Problem details:
Please set down the entire listing exactly.

Task material:
-- -- --

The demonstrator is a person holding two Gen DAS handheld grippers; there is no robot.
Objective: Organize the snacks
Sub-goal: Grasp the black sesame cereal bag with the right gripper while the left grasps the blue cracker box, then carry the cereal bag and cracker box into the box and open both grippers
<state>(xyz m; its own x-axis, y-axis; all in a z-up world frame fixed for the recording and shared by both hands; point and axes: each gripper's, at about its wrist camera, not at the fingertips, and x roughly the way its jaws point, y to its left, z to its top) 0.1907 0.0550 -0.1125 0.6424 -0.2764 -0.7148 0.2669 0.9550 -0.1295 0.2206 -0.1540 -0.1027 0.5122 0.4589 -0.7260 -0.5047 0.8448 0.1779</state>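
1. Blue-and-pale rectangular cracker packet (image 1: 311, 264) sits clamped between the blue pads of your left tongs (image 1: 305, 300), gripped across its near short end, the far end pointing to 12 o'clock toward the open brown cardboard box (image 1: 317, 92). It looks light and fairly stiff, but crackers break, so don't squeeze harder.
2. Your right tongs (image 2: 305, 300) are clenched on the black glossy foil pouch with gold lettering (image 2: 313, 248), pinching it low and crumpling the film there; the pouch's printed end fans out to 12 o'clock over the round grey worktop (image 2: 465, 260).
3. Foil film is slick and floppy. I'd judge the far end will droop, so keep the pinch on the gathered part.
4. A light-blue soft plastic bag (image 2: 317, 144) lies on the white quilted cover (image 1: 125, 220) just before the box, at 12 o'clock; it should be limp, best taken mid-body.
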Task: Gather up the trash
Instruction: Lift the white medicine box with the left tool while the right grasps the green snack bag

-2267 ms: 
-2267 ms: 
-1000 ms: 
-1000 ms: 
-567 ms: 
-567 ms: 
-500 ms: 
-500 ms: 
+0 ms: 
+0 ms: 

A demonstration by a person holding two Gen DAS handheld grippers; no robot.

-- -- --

The answer:
The demonstrator is a person holding two Gen DAS handheld grippers; there is no robot.
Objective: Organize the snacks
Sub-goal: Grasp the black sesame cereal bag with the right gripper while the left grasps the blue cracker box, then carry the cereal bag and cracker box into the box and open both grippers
<state>(xyz m; its own x-axis, y-axis; all in a z-up world frame fixed for the recording and shared by both hands; point and axes: each gripper's, at about its wrist camera, not at the fingertips, and x roughly the way its jaws point, y to its left, z to its top) 0.1907 0.0550 -0.1125 0.6424 -0.2764 -0.7148 0.2669 0.9550 -0.1295 0.2206 -0.1540 -0.1027 0.5122 0.4589 -0.7260 -0.5047 0.8448 0.1779</state>
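1. Blue-and-pale rectangular cracker packet (image 1: 311, 264) sits clamped between the blue pads of your left tongs (image 1: 305, 300), gripped across its near short end, the far end pointing to 12 o'clock toward the open brown cardboard box (image 1: 317, 92). It looks light and fairly stiff, but crackers break, so don't squeeze harder.
2. Your right tongs (image 2: 305, 300) are clenched on the black glossy foil pouch with gold lettering (image 2: 313, 248), pinching it low and crumpling the film there; the pouch's printed end fans out to 12 o'clock over the round grey worktop (image 2: 465, 260).
3. Foil film is slick and floppy. I'd judge the far end will droop, so keep the pinch on the gathered part.
4. A light-blue soft plastic bag (image 2: 317, 144) lies on the white quilted cover (image 1: 125, 220) just before the box, at 12 o'clock; it should be limp, best taken mid-body.
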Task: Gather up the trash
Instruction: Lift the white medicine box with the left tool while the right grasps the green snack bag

-2267 ms: 
-2267 ms: 
-1000 ms: 
-1000 ms: 
-567 ms: 
-567 ms: 
-500 ms: 
-500 ms: 
+0 ms: 
+0 ms: 

A demonstration by a person holding two Gen DAS handheld grippers; no robot.

Nothing remains to add to the answer.